INSTRUCTIONS FOR THE TASK » Would you retype the records below exactly as they appear?

[INFORMATION GIVEN]

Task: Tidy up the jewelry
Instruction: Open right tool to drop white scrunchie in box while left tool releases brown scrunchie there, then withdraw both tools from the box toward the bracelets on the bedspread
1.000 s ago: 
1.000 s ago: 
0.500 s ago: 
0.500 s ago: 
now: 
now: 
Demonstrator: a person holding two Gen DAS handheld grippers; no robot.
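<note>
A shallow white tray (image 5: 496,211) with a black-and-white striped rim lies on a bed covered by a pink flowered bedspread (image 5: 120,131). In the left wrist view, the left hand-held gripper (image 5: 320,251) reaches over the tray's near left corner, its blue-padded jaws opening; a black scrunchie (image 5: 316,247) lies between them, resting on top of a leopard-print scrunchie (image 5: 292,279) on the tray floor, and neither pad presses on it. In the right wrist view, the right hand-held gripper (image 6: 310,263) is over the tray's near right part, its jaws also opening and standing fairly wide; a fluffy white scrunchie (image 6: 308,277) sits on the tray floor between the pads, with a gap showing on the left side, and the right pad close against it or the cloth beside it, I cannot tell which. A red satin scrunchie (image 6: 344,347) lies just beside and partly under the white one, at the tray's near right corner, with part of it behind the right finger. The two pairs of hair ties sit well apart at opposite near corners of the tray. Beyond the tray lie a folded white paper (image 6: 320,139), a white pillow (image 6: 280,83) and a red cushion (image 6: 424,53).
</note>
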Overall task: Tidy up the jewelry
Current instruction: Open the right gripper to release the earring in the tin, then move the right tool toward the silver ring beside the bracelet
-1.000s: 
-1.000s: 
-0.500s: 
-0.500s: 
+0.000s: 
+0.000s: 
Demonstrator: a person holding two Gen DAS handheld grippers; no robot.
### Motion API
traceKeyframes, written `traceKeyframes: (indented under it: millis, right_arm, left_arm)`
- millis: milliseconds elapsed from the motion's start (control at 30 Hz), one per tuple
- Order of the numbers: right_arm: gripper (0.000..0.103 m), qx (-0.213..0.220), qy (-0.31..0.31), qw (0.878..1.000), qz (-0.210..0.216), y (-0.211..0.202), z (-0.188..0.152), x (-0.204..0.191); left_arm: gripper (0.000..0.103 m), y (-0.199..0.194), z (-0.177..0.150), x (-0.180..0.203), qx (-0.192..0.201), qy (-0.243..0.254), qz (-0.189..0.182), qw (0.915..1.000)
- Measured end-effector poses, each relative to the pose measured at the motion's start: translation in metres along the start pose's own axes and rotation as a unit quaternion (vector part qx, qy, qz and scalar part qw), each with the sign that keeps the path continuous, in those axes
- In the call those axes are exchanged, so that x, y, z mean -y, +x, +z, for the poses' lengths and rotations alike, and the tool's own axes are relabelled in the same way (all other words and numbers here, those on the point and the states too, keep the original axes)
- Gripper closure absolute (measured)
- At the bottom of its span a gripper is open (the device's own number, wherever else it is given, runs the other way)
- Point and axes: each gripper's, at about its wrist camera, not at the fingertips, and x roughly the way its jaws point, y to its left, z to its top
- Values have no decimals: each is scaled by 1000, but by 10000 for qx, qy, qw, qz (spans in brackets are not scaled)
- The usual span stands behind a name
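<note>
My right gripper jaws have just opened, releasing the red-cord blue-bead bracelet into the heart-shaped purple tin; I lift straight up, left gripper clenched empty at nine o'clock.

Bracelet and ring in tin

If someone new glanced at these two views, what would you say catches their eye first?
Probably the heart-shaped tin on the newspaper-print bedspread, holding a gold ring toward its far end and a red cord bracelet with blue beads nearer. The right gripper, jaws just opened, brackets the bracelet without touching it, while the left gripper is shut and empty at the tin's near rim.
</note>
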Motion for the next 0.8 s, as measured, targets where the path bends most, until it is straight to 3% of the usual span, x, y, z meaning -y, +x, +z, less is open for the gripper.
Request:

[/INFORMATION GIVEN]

EXPECTED OUTPUT »
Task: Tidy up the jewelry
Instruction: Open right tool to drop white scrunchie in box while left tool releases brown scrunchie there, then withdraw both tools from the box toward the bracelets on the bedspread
1.000 s ago: 
1.000 s ago: 
0.500 s ago: 
0.500 s ago: 
now: 
now: 
Demonstrator: a person holding two Gen DAS handheld grippers; no robot.
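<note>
A shallow white tray (image 5: 496,211) with a black-and-white striped rim lies on a bed covered by a pink flowered bedspread (image 5: 120,131). In the left wrist view, the left hand-held gripper (image 5: 320,251) reaches over the tray's near left corner, its blue-padded jaws opening; a black scrunchie (image 5: 316,247) lies between them, resting on top of a leopard-print scrunchie (image 5: 292,279) on the tray floor, and neither pad presses on it. In the right wrist view, the right hand-held gripper (image 6: 310,263) is over the tray's near right part, its jaws also opening and standing fairly wide; a fluffy white scrunchie (image 6: 308,277) sits on the tray floor between the pads, with a gap showing on the left side, and the right pad close against it or the cloth beside it, I cannot tell which. A red satin scrunchie (image 6: 344,347) lies just beside and partly under the white one, at the tray's near right corner, with part of it behind the right finger. The two pairs of hair ties sit well apart at opposite near corners of the tray. Beyond the tray lie a folded white paper (image 6: 320,139), a white pillow (image 6: 280,83) and a red cushion (image 6: 424,53).
</note>
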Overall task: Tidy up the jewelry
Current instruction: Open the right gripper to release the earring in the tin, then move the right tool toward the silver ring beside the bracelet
-1.000s: 
-1.000s: 
-0.500s: 
-0.500s: 
+0.000s: 
+0.000s: 
Demonstrator: a person holding two Gen DAS handheld grippers; no robot.
### Motion API
traceKeyframes, written `traceKeyframes: (indented under it: millis, right_arm, left_arm)`
- millis: milliseconds elapsed from the motion's start (control at 30 Hz), one per tuple
- Order of the numbers: right_arm: gripper (0.000..0.103 m), qx (-0.213..0.220), qy (-0.31..0.31), qw (0.878..1.000), qz (-0.210..0.216), y (-0.211..0.202), z (-0.188..0.152), x (-0.204..0.191); left_arm: gripper (0.000..0.103 m), y (-0.199..0.194), z (-0.177..0.150), x (-0.180..0.203), qx (-0.192..0.201), qy (-0.243..0.254), qz (-0.189..0.182), qw (0.915..1.000)
- Measured end-effector poses, each relative to the pose measured at the motion's start: translation in metres along the start pose's own axes and rotation as a unit quaternion (vector part qx, qy, qz and scalar part qw), each with the sign that keeps the path continuous, in those axes
- In the call those axes are exchanged, so that x, y, z mean -y, +x, +z, for the poses' lengths and rotations alike, and the tool's own axes are relabelled in the same way (all other words and numbers here, those on the point and the states too, keep the original axes)
- Gripper closure absolute (measured)
- At the bottom of its span a gripper is open (the device's own number, wherever else it is given, runs the other way)
- Point and axes: each gripper's, at about its wrist camera, not at the fingertips, and x roughly the way its jaws point, y to its left, z to its top
- Values have no decimals: each is scaled by 1000, but by 10000 for qx, qy, qw, qz (spans in brackets are not scaled)
- The usual span stands behind a name
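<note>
My right gripper jaws have just opened, releasing the red-cord blue-bead bracelet into the heart-shaped purple tin; I lift straight up, left gripper clenched empty at nine o'clock.

Bracelet and ring in tin

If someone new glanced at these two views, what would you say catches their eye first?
Probably the heart-shaped tin on the newspaper-print bedspread, holding a gold ring toward its far end and a red cord bracelet with blue beads nearer. The right gripper, jaws just opened, brackets the bracelet without touching it, while the left gripper is shut and empty at the tin's near rim.
</note>
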Motion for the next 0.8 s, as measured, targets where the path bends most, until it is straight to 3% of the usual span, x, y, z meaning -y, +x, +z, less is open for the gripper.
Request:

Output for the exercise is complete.